Si chiede di disporre ulteriori indagini alla ricerca delle fonti inquinanti che provengono dalla zona industriale 

 

E’ stata inviata nel pomeriggio di oggi 27 aprile alla Procura della Repubblica presso il tribunale di Bari la lettera-denuncia redatta dai medici monopolitani Claudio Licci e Claudio Lotesoriere e sottoscritta da 117 tra medici e operatori sanitari con la quale si chiede di “disporre ulteriori ed opportuni accertamenti” sulle molestie olfattive che da tempo si registrano nell’intero territorio di Monopoli e che provengono dalla zona industriale. Miasmi che sono continuati anche dopo il sequestro, eseguito dai militari della Guardia Costiera di Bari ed avvenuto il 6 aprile scorso, dello stabilimento Pipeplast, accusato di procurare gravi danni ambientali.

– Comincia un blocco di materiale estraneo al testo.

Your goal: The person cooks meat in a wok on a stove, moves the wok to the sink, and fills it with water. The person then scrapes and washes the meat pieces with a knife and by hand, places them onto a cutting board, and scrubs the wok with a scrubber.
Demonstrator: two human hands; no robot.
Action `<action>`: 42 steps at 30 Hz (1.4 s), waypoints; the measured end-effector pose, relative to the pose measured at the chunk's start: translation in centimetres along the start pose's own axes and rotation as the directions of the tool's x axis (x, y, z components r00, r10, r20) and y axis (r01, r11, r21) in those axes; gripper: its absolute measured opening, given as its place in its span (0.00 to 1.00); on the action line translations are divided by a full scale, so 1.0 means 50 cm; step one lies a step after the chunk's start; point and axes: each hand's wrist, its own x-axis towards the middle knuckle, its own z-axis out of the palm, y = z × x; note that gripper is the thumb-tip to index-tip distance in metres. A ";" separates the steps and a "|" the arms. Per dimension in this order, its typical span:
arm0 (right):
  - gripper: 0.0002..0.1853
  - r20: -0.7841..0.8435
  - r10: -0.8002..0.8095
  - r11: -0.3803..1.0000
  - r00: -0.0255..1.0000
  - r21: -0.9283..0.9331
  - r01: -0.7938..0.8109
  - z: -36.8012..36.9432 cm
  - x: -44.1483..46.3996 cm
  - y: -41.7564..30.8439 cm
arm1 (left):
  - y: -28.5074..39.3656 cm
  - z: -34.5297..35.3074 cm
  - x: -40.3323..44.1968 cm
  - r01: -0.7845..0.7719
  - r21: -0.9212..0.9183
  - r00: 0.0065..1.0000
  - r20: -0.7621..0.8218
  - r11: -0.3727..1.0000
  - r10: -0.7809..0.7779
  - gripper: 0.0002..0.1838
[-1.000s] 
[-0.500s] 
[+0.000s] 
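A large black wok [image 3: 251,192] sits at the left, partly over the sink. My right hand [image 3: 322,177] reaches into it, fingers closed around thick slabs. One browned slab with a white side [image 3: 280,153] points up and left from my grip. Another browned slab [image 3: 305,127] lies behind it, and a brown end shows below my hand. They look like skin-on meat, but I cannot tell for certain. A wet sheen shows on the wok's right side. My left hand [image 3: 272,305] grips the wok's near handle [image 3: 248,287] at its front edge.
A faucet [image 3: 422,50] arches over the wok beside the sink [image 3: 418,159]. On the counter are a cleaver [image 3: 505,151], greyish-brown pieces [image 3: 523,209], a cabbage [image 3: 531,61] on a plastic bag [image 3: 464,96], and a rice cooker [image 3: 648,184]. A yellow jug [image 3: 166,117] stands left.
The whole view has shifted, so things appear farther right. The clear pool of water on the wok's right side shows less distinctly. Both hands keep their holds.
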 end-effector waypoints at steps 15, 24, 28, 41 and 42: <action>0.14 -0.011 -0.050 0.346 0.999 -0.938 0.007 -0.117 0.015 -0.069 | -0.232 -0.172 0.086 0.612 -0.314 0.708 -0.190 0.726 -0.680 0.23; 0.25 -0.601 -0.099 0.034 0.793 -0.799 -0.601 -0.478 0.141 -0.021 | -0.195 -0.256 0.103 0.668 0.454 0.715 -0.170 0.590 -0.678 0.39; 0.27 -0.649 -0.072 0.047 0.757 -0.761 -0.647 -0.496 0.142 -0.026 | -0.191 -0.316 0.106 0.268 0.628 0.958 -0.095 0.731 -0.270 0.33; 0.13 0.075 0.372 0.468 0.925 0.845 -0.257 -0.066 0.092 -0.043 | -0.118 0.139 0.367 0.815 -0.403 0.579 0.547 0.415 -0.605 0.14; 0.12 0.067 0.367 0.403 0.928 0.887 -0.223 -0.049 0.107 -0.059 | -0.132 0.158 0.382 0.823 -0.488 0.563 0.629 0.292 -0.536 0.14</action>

Come a dire: ci sarebbero altre imprese che hanno diffuso “odori nocivi addirittura più intensi, tanto da destare preoccupazione tra molti cittadini, anche in zone diverse della città”. “In particolare – è stato evidenziato nella denuncia si avvertiva la diffusione di sostanze altamente irritanti ed insopportabili, tanto da rendere difficoltosa la respirazione all’aperto”. In quei giorni, si fa notare nella petizione, “le centraline di monitoraggio ambientale hanno rilevato livelli di particolato fine (PM2,5) superiori ai valori limite stabiliti dalla normativa per la protezione della salute umana (25 g/m3), così come si evince dai dati diffusi dall’ARPA”. “I PM2,5  - si puntualizza – sono polveri sottili, provenienti prevalentemente dai processi di combustione, tra cui quelli derivanti da motori di auto e motoveicoli, da impianti per la produzione di energia e da diversi processi industriali e numerosi studi di laboratorio ed epidemiologici hanno dimostrato la correlazione patogenetica tra l’esposizione ad alti livelli di PM2,5 e diverse patologie, soprattutto malattie respiratorie e malattie tumorali”. Insomma, dati allarmanti “se si considera che lo sforamento dei limiti di PM2,5  è stato accertato in un periodo in cui il traffico veicolare, in ragione delle disposizioni governative per l’emergenza COVID-19, è stato minimo”. Di qui la richiesta alla Procura di svolgere “ogni ulteriore indagine per identificare tutte le possibili fonti inquinanti, dovendo plausibilmente ritenere che la fonte dei fenomeni inquinanti olfattivi non è da imputare solo all’azienda oggetto del sequestro, ma probabilmente anche altre”.